[Records excerpted from a collection]

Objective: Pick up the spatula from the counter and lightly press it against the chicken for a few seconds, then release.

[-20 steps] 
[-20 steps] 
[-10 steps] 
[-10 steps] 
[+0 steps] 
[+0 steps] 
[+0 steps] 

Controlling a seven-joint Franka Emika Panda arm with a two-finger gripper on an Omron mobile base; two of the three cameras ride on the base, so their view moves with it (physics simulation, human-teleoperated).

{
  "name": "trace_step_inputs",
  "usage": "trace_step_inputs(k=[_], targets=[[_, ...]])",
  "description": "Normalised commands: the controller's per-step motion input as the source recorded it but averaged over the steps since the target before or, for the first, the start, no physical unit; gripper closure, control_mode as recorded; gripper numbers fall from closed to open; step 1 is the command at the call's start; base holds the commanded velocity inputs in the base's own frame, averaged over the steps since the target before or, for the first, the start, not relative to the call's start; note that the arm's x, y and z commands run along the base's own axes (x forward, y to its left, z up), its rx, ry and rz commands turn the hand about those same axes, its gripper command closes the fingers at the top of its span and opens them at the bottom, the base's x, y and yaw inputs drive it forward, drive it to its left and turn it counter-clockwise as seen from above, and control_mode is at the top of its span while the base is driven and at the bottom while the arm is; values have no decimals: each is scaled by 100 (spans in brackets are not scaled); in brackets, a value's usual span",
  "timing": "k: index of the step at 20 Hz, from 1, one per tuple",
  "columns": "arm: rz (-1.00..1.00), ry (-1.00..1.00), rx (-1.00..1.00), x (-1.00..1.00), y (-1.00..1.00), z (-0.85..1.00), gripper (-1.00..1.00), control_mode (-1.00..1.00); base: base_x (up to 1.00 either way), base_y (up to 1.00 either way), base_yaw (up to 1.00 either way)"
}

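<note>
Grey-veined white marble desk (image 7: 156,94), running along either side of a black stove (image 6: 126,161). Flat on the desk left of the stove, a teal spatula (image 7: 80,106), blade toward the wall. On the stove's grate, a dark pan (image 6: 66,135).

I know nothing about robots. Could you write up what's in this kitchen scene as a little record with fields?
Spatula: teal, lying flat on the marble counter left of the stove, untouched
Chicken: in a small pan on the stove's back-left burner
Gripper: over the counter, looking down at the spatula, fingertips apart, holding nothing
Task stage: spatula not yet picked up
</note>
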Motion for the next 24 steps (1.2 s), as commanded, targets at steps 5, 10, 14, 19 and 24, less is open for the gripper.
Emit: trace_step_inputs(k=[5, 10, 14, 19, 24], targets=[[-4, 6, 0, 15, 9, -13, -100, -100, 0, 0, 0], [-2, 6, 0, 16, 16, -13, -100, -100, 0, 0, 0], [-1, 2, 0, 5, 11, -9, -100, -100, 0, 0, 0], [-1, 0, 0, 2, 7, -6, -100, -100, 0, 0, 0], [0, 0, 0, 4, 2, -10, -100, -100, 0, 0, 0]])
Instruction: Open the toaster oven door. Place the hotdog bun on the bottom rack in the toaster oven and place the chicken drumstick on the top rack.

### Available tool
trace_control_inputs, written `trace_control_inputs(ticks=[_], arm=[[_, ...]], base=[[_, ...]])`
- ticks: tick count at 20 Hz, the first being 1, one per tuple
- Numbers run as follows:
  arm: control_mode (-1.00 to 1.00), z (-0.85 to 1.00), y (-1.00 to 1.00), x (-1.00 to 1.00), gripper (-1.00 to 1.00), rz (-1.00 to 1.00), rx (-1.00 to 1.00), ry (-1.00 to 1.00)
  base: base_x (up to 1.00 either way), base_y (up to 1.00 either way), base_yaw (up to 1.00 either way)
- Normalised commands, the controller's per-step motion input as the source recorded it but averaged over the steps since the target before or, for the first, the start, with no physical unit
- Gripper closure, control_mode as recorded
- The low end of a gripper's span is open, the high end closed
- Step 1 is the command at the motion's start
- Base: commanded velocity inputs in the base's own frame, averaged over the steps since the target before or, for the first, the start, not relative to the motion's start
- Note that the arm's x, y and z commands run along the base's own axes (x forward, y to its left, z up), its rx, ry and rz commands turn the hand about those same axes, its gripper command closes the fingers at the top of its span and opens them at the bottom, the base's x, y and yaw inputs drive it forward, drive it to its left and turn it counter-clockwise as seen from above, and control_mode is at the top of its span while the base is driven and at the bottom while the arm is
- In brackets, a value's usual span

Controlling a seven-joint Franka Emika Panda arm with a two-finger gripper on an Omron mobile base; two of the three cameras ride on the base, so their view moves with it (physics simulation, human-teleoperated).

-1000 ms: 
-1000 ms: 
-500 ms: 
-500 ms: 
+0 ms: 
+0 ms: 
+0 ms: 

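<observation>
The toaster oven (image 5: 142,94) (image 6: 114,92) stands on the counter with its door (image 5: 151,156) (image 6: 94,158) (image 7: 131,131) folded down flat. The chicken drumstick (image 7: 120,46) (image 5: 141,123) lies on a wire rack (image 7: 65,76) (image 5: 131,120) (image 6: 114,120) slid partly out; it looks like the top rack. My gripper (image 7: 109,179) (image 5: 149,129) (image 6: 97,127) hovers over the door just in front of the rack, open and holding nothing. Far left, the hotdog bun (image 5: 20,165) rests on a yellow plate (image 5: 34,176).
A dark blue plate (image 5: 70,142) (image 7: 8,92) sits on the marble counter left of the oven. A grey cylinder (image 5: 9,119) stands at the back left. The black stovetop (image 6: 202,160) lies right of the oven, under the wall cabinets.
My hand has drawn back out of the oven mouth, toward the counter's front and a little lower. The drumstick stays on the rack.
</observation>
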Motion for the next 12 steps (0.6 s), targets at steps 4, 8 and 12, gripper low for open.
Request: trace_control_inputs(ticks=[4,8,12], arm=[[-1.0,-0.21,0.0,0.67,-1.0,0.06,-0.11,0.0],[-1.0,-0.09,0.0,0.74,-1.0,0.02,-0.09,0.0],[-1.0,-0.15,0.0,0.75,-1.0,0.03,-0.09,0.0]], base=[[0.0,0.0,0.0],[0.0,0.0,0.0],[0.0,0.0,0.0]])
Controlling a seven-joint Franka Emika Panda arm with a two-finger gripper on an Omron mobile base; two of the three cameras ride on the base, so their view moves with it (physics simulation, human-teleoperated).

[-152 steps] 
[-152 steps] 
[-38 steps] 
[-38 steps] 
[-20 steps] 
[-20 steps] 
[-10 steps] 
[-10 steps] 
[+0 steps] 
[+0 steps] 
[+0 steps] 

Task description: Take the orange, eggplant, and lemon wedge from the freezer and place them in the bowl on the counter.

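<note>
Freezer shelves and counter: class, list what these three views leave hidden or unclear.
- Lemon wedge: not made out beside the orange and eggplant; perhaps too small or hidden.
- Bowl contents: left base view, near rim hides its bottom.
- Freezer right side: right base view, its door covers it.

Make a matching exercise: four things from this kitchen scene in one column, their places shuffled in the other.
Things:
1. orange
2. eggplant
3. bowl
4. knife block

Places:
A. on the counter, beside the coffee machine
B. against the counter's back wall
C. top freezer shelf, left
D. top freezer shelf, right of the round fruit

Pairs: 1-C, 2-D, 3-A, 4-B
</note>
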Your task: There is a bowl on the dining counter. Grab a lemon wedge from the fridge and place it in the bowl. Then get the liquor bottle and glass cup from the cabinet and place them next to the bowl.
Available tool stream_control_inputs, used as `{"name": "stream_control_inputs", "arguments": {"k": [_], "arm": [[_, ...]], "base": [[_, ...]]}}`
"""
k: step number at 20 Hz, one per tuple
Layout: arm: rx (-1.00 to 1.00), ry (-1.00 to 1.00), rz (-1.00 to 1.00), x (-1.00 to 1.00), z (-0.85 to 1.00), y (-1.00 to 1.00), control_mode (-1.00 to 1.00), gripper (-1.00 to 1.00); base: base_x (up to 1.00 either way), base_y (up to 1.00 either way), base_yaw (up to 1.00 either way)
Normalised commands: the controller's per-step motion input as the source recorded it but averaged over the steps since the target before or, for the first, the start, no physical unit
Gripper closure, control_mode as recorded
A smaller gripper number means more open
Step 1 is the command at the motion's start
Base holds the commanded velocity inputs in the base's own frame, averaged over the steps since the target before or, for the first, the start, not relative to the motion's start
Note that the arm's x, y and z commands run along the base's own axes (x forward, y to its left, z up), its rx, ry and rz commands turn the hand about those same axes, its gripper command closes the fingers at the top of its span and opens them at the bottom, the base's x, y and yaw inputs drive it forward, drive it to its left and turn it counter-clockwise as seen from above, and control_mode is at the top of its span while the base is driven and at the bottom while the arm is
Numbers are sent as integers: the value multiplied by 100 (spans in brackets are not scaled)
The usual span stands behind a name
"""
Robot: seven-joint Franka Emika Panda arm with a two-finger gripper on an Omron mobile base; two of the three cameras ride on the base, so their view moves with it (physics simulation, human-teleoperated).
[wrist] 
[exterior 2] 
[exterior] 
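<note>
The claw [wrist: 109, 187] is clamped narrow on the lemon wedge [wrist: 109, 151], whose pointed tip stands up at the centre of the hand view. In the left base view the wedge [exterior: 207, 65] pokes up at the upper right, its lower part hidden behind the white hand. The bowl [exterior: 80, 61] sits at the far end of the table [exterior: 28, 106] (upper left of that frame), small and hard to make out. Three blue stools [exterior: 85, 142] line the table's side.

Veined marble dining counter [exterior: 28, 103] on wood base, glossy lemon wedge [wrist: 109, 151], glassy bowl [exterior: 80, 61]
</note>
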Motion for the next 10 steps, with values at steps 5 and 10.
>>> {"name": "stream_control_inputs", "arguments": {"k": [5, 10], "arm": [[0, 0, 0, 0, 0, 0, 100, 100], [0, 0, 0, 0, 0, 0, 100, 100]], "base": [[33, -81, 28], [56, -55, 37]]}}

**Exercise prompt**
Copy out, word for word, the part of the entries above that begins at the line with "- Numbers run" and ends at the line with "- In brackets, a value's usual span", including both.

**Written reply**
- Numbers run as follows:
  arm: control_mode (-1.00 to 1.00), z (-0.85 to 1.00), y (-1.00 to 1.00), x (-1.00 to 1.00), gripper (-1.00 to 1.00), rz (-1.00 to 1.00), rx (-1.00 to 1.00), ry (-1.00 to 1.00)
  base: base_x (up to 1.00 either way), base_y (up to 1.00 either way), base_yaw (up to 1.00 either way)
- Normalised commands, the controller's per-step motion input as the source recorded it but averaged over the steps since the target before or, for the first, the start, with no physical unit
- Gripper closure, control_mode as recorded
- The low end of a gripper's span is open, the high end closed
- Step 1 is the command at the motion's start
- Base: commanded velocity inputs in the base's own frame, averaged over the steps since the target before or, for the first, the start, not relative to the motion's start
- Note that the arm's x, y and z commands run along the base's own axes (x forward, y to its left, z up), its rx, ry and rz commands turn the hand about those same axes, its gripper command closes the fingers at the top of its span and opens them at the bottom, the base's x, y and yaw inputs drive it forward, drive it to its left and turn it counter-clockwise as seen from above, and control_mode is at the top of its span while the base is driven and at the bottom while the arm is
- In brackets, a value's usual span

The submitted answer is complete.